Gray Whales have been granted protection from commercial hunting by the International Whaling Commission since 1949, and are no longer hunted on a large scale. Limited hunting of Gray Whales has continued since that time, however, primarily in the Chukotka region of north-eastern Russia, where large numbers of Gray Whales spend the summer months. This hunt has been allowed under an "aboriginal/subsistence whaling" exception to the commercial-hunting ban and the annual quota for the Gray Whale catch in the region is 140 whales per year. After increasing from the brink of extinction to a population of about 20,000 the grey whales now seem to be struggling. Numbers are estimated to have fallen to between 15,000 and 18,000, and some researchers are concerned that the trend of the past few decades may have reversed.
In the past few years, the aboriginal whalers of the eastern coastline who hunt gray whales for meat have reported that an increasing number of them smell so foul that even dogs won't eat them. The few people who have tried the meat suffered numb mouths, stomach ache and skin rashes.
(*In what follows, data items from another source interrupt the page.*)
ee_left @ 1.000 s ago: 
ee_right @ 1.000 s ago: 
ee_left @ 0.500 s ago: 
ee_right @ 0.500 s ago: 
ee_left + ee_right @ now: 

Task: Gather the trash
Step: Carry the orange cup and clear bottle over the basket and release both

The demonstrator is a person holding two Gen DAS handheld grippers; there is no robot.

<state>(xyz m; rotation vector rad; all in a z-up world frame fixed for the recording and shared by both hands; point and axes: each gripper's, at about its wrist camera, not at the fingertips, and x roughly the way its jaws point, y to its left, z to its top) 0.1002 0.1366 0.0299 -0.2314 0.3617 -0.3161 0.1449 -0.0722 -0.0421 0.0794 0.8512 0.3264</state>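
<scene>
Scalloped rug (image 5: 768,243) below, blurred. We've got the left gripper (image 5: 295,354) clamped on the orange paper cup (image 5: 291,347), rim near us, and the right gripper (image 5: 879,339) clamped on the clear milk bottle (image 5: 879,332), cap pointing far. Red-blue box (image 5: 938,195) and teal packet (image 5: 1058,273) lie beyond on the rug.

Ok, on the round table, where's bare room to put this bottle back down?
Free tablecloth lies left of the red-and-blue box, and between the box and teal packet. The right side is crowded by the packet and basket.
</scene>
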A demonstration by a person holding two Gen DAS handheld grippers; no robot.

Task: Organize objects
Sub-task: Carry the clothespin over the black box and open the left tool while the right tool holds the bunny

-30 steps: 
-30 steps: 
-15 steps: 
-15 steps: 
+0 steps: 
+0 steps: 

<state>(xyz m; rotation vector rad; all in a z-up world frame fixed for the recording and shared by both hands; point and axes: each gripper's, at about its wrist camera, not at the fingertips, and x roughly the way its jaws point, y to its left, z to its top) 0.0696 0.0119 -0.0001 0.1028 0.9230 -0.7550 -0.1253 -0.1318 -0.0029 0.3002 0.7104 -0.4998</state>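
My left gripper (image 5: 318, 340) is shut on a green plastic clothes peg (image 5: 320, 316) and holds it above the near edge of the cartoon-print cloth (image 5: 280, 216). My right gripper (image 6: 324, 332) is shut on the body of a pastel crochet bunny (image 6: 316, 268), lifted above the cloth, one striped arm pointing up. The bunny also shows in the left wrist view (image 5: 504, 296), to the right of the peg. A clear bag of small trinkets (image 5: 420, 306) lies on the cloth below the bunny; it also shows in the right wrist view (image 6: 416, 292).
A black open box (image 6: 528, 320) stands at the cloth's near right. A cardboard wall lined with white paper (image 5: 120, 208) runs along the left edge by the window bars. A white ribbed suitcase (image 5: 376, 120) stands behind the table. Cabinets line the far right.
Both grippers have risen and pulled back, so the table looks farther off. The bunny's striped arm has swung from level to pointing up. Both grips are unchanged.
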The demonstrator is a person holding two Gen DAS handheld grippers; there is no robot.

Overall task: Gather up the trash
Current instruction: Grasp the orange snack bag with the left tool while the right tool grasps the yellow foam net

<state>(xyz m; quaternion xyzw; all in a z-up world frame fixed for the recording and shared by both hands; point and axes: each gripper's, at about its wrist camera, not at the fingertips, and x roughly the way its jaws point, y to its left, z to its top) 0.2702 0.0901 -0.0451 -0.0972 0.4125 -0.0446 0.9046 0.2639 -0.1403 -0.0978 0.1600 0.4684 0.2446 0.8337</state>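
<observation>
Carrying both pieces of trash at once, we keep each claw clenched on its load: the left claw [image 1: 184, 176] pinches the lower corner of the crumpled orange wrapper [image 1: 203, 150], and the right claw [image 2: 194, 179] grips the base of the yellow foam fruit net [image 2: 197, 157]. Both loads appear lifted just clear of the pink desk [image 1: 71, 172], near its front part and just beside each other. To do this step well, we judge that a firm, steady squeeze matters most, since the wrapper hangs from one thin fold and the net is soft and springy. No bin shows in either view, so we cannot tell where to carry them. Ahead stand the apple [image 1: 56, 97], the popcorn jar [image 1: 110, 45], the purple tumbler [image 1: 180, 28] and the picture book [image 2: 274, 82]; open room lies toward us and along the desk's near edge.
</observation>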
Possible culprits are either pollutants in the ocean or a change in the whales diet. A preliminary analysis has not revealed any unexpected pollutants and attention has switched to diet. One possibility is that the smell is a side effect of following a cetacean version of the Atkins diet as their diet shifts. There is some evidence to support this idea: the whales normally stick to a diet of shrimp-like crustaceans called amphipods, but hunters have reported finding stinky whales' stomachs full of seaweed and cod. As with the Atkins diet in humans, this could be causing the whales to enter the state known as ketosis, in which they burn fat for energy. In people, this causes bad breath. Perhaps the whales are undergoing something similar.